Y aunque esa afirmación es cierta, también lo es que existe una altísima correlación entre las primeras y los segundos. De hecho, las señales comienzan a mostrar que hay un impacto tangible que se está sintiendo tanto sobre la industria del ramo como sobre el empleo.

Un caso típico es el de la producción de cemento, cuyos determinantes son las edificaciones y las obras públicas. Pues bien, en marzo esta superó por primera vez el millón de toneladas, con un avance del 23 por ciento frente a igual periodo del 2010. Si bien el acumulado del primer trimestre muestra una progresión más moderada de “apenas” el 12 por ciento, los conocedores del negocio sostienen que las cosas van muy bien.

Las buenas expectativas se afianzan en las promesas gubernamentales de impulsar la construcción de un millón de viviendas en el cuatrienio y acelerar el desarrollo de la red vial.

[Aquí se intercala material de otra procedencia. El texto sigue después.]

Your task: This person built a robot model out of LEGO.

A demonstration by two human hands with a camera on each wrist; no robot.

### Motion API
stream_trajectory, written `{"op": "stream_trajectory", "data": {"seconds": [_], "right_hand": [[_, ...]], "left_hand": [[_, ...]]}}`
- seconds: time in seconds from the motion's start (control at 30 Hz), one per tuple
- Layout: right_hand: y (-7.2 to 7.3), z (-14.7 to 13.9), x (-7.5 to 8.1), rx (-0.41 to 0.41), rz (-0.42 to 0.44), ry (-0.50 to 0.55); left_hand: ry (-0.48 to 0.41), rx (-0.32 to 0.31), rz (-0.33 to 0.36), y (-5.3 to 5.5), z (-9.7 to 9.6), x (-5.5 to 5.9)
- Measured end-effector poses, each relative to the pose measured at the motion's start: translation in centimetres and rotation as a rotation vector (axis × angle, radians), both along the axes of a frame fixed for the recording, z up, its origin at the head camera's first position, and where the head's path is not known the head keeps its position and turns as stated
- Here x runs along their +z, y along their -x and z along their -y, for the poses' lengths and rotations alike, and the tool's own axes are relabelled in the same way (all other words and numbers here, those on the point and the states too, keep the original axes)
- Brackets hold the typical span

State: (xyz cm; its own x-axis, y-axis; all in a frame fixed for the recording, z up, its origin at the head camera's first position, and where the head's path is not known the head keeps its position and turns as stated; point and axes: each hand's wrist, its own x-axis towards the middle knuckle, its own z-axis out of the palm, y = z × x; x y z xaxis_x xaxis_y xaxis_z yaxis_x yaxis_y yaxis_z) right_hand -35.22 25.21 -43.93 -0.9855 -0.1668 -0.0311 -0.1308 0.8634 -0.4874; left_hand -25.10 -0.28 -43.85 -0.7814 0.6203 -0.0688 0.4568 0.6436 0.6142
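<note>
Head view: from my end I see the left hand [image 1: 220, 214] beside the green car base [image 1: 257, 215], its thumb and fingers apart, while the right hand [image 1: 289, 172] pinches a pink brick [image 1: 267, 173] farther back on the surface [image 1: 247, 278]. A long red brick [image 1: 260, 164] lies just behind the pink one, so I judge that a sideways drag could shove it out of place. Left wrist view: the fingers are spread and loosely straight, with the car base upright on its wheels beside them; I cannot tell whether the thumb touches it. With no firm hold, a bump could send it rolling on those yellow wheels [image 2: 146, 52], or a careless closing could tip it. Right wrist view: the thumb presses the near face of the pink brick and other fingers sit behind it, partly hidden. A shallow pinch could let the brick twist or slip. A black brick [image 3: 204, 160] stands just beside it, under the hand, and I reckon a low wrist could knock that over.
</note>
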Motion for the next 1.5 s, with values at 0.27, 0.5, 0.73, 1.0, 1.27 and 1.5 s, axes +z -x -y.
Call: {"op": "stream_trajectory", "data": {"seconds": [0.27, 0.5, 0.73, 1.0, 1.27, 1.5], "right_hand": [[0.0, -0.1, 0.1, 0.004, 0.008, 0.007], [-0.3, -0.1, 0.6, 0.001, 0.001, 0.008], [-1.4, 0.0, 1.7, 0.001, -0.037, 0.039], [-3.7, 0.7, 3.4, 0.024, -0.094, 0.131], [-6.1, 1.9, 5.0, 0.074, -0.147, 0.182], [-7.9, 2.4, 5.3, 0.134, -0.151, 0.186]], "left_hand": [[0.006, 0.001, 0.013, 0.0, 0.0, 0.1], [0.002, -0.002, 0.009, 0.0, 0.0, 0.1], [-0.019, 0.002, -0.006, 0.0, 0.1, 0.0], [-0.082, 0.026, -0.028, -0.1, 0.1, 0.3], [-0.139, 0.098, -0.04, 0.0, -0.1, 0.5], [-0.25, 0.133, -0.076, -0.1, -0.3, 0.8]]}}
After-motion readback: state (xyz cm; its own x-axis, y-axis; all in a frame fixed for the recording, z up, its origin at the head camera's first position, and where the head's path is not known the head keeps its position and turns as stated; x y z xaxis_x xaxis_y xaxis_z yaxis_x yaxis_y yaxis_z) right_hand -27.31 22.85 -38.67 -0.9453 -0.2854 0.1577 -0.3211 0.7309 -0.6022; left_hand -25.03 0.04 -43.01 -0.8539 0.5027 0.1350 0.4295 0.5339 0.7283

Incluso la fuerte ola invernal es una oportunidad pues la reconstrucción de casas, puentes y carreteras –alentada por mayores fondos públicos– contribuirá todavía más a las posibilidades sectoriales.

Tales elementos han llevado a los analistas a predecir que el aumento en el Producto Interno Bruto de la construcción podría acercarse al 10 por ciento en términos reales, con lo cual se convertiría en uno de los renglones líderes de la economía. Pero para que esa buena impresión se confirme –particularmente en la actividad edificadora– es indispensable que se mantengan ciertas condiciones en lo que hace a precios, expectativas, facilidades de financiación y tasas de interés.

En tal sentido, han vuelto a observarse las características propias de un ciclo expansivo, como son la elevación de las cotizaciones del metro cuadrado en los diferentes segmentos.

Aunque el peligro de alzas súbitas es la creación de burbujas especulativas, un elemento favorable es que la oferta seguirá vigorosa, si se tienen en cuenta la importante cantidad de unidades que deben entrar al mercado. En otros frentes, a su vez, el panorama se ve tranquilo, pues la demanda interna va bien y los bancos tienen dinero para prestar.

Esos augurios positivos no quieren decir que el camino esté despejado del todo. Por ejemplo, la vivienda de interés social necesita mayores estímulos, por lo cual es una buena noticia que un proyecto de ley que busca promover el suelo urbanizable siga avanzando en el Congreso.

Al mismo tiempo, hay que esperar que el cambio en las administraciones locales no afecte la marcha de varios macroproyectos en marcha. Tales advertencias, sin embargo, no empañan el porvenir de un área que, al parecer, tiene ahora licencia de sobra para seguir creciendo.